I have an array of bytes in python, which looks like this:
chunk_size = 8
a = b'12341234A12341234B12341234C12341234...'
I have to remove each nth byte (A, B, C in the example). Array length can be many thousands. Typical chunk size can be 128 or few thounds.
This is my current solution:
chunk_size = 8
output = b"".join([ i[:-1] for i in [ a[j:j+9] for j in range(0, len(a), chunk_size + 1) ]])
I am looking for other solutions, which could be more elegant.

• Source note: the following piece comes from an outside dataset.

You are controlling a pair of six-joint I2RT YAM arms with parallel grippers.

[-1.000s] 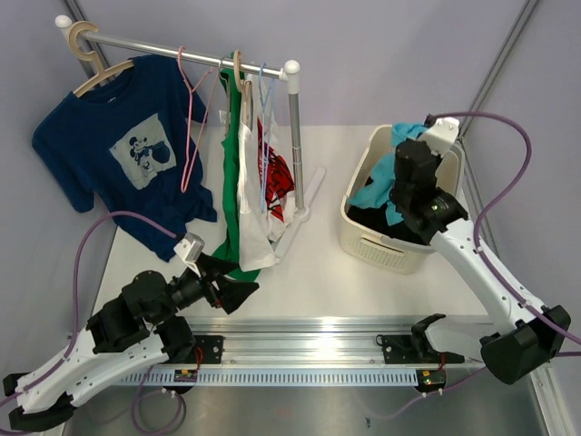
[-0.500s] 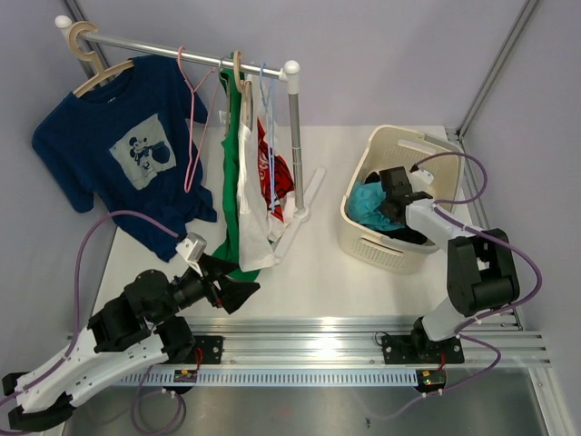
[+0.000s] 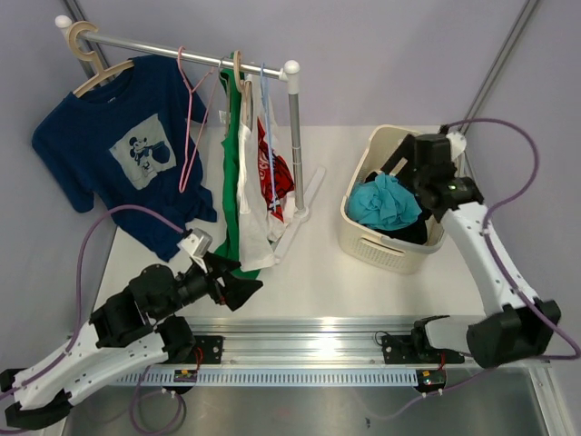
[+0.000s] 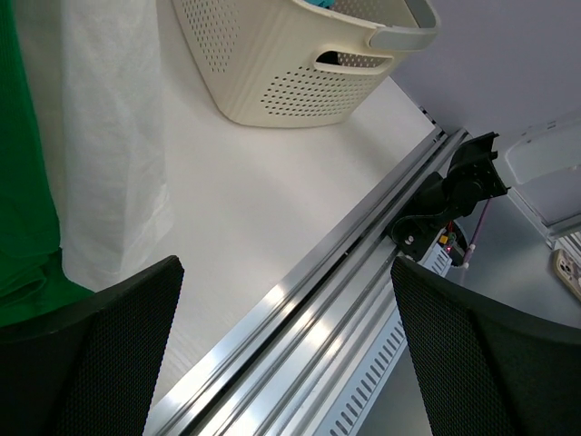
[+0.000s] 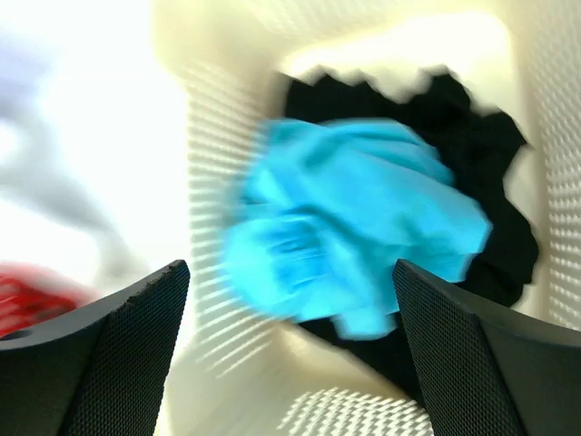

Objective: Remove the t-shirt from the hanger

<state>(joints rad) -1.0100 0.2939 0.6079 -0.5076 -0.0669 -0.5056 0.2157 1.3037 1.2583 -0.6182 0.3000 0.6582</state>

Python 3.x only solutions are fine.
I'd pull the 'chunk and skip' logic out into a generator, something like:
>>> a = b'12341234A12341234B12341234C12341234'
>>> def chunkify(buf, length):
... while len(buf) > length:
... # get the next chunk from the buffer
... retval = buf[:length]
... # ...and move along to the next interesting point in the buffer.
... buf = buf[length+1:]
... yield retval
...
>>> for chunk in chunkify(a, 8):
... print chunk
...
12341234
12341234
12341234
>>> ''.join(chunk for chunk in chunkify(a, 8))
'123412341234123412341234'
Something as simple as the following should do:
chunk_size = 8
a = b'12341234A12341234B12341234C12341234...'
b"".join(a[i:i+chunk_size] for i in range(0, len(a), chunk_size+1))
This works, because we process chuck_size+1 bytes in every iteration, but only keep chunk_size of them, effectively removing a byte after every chunk.